If the amp has a two prong mains lead and a ground switch (as old Fenders do), have the mains lead replaced with a three-prong that's grounded to the chassis, and have the switch disabled and its "death cap" removed.


----------



## browjj01 (Dec 20, 2009)

Hey I'm having the same issue. The Bass guitar is having a high frequency buzz come through it when no one is playing but when I run a 6 string electric guitar through the same system it does not buzz and we've tried 3 or 4 different basses and they all do it any ideas? I'm trying the gating for now to cover it but I want to eliminate it if I can.


----------



## DiscoBoxer (Dec 21, 2009)

Likely one of the issues that have been mentioned above.
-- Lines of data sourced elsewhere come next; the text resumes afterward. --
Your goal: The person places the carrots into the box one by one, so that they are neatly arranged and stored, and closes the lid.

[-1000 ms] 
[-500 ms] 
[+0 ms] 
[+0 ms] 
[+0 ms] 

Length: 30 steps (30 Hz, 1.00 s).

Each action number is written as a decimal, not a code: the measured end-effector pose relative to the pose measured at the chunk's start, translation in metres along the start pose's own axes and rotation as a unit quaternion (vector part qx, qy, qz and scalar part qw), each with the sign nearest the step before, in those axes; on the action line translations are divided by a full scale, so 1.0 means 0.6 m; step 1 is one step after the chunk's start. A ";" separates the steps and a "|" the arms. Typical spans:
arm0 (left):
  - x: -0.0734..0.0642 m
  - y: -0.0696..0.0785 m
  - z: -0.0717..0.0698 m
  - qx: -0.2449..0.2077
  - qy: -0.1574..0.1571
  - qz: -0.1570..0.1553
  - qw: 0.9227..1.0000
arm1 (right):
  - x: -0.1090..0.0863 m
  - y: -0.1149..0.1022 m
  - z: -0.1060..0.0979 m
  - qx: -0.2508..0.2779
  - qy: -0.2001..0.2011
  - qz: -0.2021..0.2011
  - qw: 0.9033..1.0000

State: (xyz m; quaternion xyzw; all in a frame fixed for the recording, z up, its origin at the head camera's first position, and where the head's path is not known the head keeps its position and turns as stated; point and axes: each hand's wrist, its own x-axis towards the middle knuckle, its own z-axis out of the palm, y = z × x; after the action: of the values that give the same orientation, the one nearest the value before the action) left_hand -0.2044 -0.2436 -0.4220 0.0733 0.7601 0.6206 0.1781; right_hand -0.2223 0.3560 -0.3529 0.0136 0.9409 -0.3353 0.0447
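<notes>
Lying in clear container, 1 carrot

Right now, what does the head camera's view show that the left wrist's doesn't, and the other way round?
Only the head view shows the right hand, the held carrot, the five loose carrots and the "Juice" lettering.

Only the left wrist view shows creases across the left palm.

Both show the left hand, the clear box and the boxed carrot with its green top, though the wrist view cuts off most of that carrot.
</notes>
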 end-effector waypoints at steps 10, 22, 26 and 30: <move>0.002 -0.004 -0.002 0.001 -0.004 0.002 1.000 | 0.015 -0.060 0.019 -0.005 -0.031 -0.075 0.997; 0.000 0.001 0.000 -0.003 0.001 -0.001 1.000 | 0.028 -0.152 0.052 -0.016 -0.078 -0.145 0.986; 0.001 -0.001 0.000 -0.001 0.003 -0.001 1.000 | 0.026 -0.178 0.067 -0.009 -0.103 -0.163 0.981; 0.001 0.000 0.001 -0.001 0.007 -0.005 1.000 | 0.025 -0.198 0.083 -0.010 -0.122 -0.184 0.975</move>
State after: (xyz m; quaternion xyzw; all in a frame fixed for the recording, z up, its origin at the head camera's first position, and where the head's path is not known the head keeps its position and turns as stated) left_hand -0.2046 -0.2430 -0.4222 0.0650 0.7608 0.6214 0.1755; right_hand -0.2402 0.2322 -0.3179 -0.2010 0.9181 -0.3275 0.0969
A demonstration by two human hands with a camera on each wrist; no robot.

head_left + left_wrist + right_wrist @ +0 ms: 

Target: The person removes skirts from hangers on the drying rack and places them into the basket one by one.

Cheap cables, poor grounding in your power source outlet, missing 3rd (ground) prong at amp, etc.

Have seen a lot of lower end bass guitars with active pickups magnify any problems that may have been slight before.

Check everything inline, then as FMeng stated, look at the not so obvious things such as electro/magnetic induction sources near the Bass (pickups), Bass Amp, or DI. Things such as Lighting dimmer packs or even power distribution panels. Another note, move the DI away from the amp itself to avoid the cab speaker magnet and verify that none of the cables inline have excess lengths that may be looped near any of the above mentioned magnetic fields. I once had a player with a very long cable, coil half of it in the back of his Amp right near the speaker magnet that gave me headaches.

Good luck!
Disco


----------



## DuckJordan (Dec 21, 2009)

What kind of bass amp is it... I have found with the low end bass amps they have a huge tendancy to give you a buzz on the second input what i have found solves this problem is to take an adapter such as an RCA to 1/4" or 1/8" to 1/4" and just plugging it into the second input on the bass amp. I'm not sure what causes this other than a cheap way to put the second input in is to make it an inline input... again this is for cheep like $200's or less area...


----------